ONNX Runtime Acceleration

ONNX Runtime supports various hardware acceleration libraries through its extensible Execution Provider (EP) framework, enabling optimal execution of ONNX models on different platforms. This flexibility allows developers to deploy ONNX models in diverse environments—cloud or edge—and optimize execution by leveraging the platform’s compute capabilities.

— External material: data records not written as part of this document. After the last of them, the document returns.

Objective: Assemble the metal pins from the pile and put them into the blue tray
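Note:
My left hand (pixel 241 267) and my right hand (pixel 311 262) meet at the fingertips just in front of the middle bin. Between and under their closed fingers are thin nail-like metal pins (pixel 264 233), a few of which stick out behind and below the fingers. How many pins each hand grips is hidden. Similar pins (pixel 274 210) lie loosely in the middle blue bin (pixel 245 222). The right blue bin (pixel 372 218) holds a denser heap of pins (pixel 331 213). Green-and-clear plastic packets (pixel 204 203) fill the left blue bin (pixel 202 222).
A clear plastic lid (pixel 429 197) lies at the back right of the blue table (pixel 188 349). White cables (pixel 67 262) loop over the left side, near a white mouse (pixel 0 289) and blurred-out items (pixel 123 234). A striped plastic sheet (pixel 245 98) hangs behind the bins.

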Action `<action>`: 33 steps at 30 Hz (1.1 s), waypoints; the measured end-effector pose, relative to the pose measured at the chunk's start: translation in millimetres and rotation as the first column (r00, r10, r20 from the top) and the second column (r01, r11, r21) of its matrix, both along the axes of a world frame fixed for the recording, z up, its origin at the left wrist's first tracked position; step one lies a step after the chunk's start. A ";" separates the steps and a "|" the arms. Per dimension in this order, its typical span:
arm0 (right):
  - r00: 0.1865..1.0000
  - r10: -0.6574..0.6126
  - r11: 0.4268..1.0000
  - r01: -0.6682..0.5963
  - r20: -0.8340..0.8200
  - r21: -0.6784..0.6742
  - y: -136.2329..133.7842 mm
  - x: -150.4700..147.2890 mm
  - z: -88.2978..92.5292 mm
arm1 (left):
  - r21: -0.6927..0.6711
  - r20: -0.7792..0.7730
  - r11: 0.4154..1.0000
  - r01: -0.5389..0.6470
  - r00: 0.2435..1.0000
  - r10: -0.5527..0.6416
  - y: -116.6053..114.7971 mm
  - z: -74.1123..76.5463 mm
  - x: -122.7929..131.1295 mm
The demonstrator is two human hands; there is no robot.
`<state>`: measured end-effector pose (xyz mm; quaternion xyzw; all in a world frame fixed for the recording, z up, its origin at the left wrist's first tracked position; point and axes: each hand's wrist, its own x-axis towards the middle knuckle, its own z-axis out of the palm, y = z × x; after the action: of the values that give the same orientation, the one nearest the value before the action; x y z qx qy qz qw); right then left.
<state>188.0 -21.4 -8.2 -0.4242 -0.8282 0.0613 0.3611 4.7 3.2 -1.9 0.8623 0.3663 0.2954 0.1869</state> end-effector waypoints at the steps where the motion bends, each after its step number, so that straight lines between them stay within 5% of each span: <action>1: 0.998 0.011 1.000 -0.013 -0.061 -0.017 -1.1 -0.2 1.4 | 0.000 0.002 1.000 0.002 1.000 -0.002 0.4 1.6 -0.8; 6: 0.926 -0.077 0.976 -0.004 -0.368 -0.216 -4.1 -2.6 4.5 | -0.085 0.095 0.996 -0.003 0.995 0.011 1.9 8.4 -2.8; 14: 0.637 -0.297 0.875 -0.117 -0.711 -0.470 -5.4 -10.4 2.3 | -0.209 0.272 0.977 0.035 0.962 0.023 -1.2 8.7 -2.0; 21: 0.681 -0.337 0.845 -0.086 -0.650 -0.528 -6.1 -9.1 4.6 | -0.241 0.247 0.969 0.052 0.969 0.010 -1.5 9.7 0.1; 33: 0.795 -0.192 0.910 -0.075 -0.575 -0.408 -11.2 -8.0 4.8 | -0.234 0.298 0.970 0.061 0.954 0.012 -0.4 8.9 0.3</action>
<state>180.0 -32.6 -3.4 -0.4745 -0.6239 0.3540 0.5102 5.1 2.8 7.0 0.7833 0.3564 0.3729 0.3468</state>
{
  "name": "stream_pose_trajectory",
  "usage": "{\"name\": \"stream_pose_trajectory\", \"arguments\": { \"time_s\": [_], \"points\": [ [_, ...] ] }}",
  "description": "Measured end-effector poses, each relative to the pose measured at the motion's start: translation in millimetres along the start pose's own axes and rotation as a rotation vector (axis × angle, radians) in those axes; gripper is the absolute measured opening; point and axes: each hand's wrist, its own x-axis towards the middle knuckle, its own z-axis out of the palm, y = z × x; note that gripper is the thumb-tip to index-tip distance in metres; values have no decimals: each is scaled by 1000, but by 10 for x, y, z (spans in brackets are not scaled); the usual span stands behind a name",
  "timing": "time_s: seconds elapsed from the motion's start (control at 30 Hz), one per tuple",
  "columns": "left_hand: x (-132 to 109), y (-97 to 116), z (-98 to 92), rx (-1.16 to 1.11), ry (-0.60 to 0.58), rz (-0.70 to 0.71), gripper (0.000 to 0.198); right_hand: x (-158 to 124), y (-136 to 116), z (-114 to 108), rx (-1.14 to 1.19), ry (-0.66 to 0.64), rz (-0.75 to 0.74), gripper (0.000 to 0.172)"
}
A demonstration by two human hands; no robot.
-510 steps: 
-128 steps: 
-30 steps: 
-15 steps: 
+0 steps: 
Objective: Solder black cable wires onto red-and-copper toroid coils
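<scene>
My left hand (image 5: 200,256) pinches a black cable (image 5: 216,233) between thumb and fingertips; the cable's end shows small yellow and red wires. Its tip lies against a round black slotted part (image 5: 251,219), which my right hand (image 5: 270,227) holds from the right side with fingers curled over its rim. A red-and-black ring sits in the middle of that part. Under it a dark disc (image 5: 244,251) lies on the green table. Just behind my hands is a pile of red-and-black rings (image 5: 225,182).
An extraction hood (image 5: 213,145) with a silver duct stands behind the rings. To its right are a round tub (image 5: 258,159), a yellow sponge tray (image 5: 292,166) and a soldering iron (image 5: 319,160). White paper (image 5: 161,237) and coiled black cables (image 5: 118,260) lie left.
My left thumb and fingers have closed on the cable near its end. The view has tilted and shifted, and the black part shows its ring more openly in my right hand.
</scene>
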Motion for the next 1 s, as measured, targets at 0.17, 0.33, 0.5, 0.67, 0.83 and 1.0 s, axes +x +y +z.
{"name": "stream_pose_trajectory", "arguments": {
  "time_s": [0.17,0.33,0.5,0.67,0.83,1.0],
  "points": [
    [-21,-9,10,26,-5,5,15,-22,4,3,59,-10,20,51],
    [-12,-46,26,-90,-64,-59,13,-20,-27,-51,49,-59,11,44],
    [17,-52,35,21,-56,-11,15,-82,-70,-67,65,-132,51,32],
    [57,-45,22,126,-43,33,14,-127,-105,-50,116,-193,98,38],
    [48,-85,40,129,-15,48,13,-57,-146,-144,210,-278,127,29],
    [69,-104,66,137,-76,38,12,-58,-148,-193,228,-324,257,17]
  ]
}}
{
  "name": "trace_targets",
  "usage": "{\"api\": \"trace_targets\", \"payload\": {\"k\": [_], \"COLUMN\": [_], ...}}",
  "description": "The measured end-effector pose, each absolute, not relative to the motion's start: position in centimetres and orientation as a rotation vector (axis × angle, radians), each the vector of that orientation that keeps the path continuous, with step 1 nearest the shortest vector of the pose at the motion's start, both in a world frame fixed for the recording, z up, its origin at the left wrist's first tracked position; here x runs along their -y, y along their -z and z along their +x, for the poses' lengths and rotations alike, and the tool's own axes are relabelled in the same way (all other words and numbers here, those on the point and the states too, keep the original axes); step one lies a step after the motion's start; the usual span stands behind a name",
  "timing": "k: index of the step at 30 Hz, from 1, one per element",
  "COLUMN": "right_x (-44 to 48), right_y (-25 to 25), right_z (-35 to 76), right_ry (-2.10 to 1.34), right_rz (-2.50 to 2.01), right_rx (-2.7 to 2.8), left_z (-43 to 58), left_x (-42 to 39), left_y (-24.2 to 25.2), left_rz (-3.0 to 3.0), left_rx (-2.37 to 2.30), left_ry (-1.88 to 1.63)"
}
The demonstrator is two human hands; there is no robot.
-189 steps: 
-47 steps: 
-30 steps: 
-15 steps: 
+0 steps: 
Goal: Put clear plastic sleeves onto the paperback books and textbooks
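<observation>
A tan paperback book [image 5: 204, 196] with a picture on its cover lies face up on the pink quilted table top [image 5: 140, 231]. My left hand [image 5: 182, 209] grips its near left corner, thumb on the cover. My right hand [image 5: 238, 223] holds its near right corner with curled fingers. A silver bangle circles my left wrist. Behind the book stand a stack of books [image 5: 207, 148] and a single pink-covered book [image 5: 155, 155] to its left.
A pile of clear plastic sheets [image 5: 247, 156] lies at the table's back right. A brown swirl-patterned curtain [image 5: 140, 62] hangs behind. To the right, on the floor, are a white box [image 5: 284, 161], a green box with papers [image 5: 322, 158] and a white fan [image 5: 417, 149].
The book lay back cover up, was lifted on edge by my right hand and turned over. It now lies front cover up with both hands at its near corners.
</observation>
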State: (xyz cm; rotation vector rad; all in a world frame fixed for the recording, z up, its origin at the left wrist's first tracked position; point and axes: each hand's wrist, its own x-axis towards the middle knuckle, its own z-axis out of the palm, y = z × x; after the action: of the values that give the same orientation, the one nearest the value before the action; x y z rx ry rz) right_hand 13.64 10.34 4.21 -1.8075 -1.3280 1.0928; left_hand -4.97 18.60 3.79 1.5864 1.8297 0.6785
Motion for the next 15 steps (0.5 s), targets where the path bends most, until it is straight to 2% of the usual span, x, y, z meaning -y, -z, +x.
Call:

ONNX Runtime Execution Providers

On Genio, the following execution providers are supported and integrated by default:

CPUExecutionProvider
XnnpackExecutionProvider
NeuronExecutionProvider

CPUExecutionProvider and XnnpackExecutionProvider execute models on the CPU.

NPU Acceleration

MediaTek provides advanced AI capabilities through its state-of-the-art NPU. ONNX models can access these advanced NPU capabilities by leveraging NeuronExecutionProvider, MediaTek’s proprietary ONNX Runtime Execution Provider for executing ONNX models on the NPU.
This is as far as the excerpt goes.